Anwalt der Bürgerrechtler – und jahrelang ein Stasi-Spitzel
Er war schon lange aus der Öffentlichkeit verschwunden und doch einer, der im Gedächtnis haften blieb: Wolfgang Schnur, ehemaliger Rechtsanwalt in der DDR, führendes Mitglied der Evangelischen Kirche und Anwalt vieler Bürgerrechtler, nach dem Fall der Mauer dann Mitgründer der Partei Demokratischer Aufbruch – und ein Stasi-Spitzel, mehr als 20 Jahre lang. Nun ist Schnur im Alter von 71 Jahren in Wien an den Folgen einer Krebserkrankung gestorben.
Schnur hat viele Menschen in seinem Leben getäuscht. Zu DDR-Zeiten hatte der gebürtige Rostocker eine eigene Rechtsanwaltskanzlei, und er engagierte sich früh in der Evangelischen Kirche. Dort stieg er bis zum Vizepräsidenten der Synode auf. So wurde er zum Vertrauten von vielen Bürgerrechtlern und Wehrdienstverweigerern – wie Stephan Krawcyzk, Freya Klier, Bärbel Bohley oder Vera Lengsfeld (damals noch Wollenberger). Nach dem Fall der Mauer gründete er den Demokratischen Aufbruch mit. Er holte Angela Merkel als Pressesprecherin an seine Seite und galt für den damaligen Bundeskanzler Helmut Kohl (CDU) als Hoffnungsträger. Schnur, damals 45 Jahre alt, hätte 1990 der erste frei gewählte Ministerpräsident der DDR werden können. Doch wenige Tage vor der Wahl am 18. März wurde bekannt, dass er von 1965 bis 1989 als inoffizieller Mitarbeiter für das Ministerium für Staatssicherheit gearbeitet hat – als IM „Torsten“ und als „Dr. Ralf Schirmer“.
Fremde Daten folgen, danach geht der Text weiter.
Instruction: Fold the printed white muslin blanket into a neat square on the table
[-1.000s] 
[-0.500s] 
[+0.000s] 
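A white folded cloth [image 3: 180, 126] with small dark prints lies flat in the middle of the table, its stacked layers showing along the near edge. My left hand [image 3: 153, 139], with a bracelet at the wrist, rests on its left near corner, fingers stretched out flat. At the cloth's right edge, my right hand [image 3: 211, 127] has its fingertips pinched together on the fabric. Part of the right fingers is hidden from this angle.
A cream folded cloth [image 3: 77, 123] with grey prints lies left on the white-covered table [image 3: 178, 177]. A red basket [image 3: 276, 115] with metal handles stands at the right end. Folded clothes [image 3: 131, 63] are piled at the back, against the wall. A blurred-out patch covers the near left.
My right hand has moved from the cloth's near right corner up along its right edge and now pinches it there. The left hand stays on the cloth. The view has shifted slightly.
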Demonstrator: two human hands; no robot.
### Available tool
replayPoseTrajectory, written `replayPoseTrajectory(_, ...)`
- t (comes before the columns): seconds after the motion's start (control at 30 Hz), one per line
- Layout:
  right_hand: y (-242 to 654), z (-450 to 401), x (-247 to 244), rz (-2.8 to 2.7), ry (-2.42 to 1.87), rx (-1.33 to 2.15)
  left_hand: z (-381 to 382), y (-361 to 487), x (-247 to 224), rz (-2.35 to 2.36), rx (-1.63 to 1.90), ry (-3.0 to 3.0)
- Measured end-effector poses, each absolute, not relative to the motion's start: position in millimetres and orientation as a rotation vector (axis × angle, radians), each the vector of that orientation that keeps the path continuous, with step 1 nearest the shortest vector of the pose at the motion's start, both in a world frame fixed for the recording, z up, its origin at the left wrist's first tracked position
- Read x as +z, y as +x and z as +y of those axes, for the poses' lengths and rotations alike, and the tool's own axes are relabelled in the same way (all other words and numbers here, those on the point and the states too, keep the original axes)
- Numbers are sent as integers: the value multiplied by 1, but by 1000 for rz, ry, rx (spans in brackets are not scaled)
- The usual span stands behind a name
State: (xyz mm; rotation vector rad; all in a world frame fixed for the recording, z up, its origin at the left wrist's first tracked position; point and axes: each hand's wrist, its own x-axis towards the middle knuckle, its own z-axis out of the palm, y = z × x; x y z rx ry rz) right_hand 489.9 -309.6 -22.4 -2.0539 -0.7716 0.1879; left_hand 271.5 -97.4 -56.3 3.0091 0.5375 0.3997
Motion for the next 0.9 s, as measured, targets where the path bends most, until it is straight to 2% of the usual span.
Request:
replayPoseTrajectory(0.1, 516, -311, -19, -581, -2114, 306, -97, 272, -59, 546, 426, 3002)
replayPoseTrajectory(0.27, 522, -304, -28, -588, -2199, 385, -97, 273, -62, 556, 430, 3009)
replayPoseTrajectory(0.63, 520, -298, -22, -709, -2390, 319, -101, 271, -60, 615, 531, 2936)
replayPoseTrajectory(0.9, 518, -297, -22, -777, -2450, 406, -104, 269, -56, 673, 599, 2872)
Schnur trat zurück, er zeigte keine Reue. 1993 wurde ihm die Anwaltszulassung entzogen, 1996 wurde er wegen Verrats von Krawczyk und Klier an die Stasi zu einem Jahr Freiheitsstrafe auf Bewährung verurteilt. Schnur, mehrfach verheiratet und Vater von elf Kindern, versuchte als Berater Geld zu verdienen, soll aber in den letzten Jahren von Sozialhilfe gelebt haben. Schnur wird am 28. Januar in Berlin beerdigt.